The method now continues at step (154), where the non- inverted image of the unknown banknote is masked by a logical AND operation, pixel-by-pixel, with the reference mask of mostly white pixels (white mask) developed with respect to the banknote issue that was selected at step (152).
Next, at step (156) the number of "l 's" in the masked image that was output in step (154) is counted or otherwise determined. Then, at step (158), the ratio of the number of 1 's in the masked image to the number of 1 's in the white mask is determined. This ratio may be inteφreted as a measure of equality (distance) between the scanned banknote image and the reference images of a particular banknote issue.
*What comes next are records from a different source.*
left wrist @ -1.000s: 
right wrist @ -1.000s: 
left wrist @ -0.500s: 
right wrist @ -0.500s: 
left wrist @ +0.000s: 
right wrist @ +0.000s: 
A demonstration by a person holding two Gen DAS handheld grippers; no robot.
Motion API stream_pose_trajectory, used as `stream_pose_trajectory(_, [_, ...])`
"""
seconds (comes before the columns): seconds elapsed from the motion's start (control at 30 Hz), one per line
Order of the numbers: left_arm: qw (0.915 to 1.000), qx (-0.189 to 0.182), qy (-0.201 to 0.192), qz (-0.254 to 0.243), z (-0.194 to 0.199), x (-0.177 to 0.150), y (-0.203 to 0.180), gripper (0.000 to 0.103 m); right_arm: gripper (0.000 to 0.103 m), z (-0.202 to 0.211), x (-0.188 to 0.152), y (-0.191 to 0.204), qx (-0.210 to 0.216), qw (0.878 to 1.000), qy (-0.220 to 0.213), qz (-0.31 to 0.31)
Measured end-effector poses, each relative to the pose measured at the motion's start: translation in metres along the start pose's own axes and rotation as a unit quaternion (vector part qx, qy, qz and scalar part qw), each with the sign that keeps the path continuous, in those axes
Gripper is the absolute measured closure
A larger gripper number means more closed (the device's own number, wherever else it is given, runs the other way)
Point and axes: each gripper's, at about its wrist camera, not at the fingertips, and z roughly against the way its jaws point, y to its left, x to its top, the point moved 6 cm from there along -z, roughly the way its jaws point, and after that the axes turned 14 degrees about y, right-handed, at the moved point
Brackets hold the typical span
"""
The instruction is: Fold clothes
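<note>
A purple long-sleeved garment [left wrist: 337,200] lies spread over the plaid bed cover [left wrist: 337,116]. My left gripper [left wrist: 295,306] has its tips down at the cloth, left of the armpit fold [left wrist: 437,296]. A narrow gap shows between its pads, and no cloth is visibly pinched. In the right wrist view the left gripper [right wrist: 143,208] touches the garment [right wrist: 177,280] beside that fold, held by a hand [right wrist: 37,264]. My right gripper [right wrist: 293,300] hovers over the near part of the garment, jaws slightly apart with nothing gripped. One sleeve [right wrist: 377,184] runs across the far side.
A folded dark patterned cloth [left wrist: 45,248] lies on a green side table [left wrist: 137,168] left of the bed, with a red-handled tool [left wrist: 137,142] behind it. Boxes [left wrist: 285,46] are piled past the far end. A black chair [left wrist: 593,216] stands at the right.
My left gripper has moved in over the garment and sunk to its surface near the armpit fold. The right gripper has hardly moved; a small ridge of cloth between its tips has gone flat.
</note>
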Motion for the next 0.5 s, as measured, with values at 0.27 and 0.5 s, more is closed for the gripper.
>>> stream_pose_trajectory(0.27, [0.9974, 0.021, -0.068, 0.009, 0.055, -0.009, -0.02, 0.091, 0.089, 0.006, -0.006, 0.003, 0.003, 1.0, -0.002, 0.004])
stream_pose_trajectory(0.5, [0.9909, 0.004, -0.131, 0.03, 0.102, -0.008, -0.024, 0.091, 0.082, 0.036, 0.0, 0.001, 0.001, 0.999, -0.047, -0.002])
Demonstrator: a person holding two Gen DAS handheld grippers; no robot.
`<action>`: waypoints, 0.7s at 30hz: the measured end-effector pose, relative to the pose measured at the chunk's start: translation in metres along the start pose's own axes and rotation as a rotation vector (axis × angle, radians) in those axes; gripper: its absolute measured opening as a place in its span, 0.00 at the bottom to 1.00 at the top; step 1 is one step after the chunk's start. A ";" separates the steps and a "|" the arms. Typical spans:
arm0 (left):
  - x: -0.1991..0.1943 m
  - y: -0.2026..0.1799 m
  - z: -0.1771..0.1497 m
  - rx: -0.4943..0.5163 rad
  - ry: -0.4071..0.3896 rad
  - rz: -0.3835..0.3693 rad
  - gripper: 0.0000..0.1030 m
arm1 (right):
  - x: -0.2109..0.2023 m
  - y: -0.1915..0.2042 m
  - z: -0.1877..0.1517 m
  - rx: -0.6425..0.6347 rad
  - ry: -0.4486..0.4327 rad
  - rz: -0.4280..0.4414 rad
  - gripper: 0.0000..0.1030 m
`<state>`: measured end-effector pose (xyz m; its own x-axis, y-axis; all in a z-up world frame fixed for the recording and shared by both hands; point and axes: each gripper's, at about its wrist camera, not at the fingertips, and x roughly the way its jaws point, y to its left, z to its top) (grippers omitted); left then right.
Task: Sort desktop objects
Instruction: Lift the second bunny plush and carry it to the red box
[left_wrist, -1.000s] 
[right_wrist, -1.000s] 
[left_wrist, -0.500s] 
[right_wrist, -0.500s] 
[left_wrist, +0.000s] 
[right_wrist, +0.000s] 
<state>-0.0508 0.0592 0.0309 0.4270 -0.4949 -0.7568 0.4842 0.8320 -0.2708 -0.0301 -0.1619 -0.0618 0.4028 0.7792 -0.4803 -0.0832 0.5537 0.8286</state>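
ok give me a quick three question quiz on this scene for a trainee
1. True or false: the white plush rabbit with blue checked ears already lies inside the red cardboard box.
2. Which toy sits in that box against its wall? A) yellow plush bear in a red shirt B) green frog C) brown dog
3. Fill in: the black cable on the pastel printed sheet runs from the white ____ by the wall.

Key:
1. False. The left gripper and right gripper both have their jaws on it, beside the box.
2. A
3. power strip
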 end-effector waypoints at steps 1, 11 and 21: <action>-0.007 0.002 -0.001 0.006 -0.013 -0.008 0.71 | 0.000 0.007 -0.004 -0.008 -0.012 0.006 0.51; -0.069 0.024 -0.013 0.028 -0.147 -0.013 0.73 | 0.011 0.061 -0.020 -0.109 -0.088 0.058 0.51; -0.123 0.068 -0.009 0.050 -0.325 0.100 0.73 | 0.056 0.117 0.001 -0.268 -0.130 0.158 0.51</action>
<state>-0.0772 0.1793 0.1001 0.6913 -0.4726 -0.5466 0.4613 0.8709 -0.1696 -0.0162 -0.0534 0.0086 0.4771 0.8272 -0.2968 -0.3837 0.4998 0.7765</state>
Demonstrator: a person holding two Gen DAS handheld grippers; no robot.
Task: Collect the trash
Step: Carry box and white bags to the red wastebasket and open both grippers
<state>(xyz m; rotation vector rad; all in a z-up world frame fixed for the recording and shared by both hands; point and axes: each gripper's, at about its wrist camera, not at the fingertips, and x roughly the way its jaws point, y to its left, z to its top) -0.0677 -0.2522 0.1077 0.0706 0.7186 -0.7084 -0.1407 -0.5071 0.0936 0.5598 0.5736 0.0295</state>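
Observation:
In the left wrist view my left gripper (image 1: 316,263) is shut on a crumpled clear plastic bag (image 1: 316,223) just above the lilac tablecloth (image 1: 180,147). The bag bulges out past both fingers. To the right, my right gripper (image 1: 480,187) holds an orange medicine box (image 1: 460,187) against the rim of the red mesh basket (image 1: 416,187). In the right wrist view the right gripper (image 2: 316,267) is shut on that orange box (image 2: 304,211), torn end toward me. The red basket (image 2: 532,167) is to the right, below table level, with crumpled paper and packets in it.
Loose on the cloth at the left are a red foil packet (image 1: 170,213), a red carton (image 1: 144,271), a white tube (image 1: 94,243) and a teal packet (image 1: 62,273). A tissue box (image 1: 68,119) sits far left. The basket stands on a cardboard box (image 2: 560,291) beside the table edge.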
The closer the ratio is to unity, the more likely the unknown banknote can be identified with the reference banknote.
Control now passes to decision step (160). Here a determination is made whether all candidate denominations have been processed. If the determination at decision step (160) is negative, then control returns to step (152).
Otherwise, the procedure continues at step (162), which is disclosed hereinbelow.
Branch (150) is performed using the inverted image that was acquired in step (146). The branch (150) consists of steps (164, 166, 168), which are performed in the same manner as steps (154, 156, 158), respectively, except that a black binary mask is taken from the candidate denomination. The details are not repeated in the interest of brevity.
At step (162), ratio pairs are associated for each candidate denomination, using the ratios computed in step (158) and step (168). These ratio pairs are ranked. This may be done by summing the ratios of each member of the pair, and ranking the sums. Alternatively, other figures of merit may be chosen in order to rank the ratio pairs. The highest ranking ratio pair is identified.
Control now passes to decision step (170), where a determination is made whether the figure of merit of the highest ratio pair that was determined in step (162) exceeds a predetermined minimum value.
If the determination at decision step (170) is negative, then control proceeds to final step (172). Here the sample is classified as an unknown banknote.
If the determination at decision step (170) is affirmative, then control proceeds to step (174), where the second highest ranking ratio pair is identified, using the ranking that was established in step (162).
Control now passes to decision step (176), where the difference between the highest and second highest ranking ratio pairs is calculated, and a determination made whether the difference exceeds a predetermined threshold.
If the determination at decision step (176) is affirmative, then control proceeds to final step (178), where the sample is identified as the banknote corresponding to the highest ranking ratio pair. If the determination at decision step (176) is negative, then control proceeds to final step (172).
It will be appreciated by persons skilled in the art that the present invention is not limited to what has been particularly shown and described hereinabove. Rather, the scope of the present invention includes both combinations and sub-combinations of the various features described hereinabove, as well as variations and modifications thereof that are not in the prior art, which would occur to persons skilled in the art upon reading the foregoing description.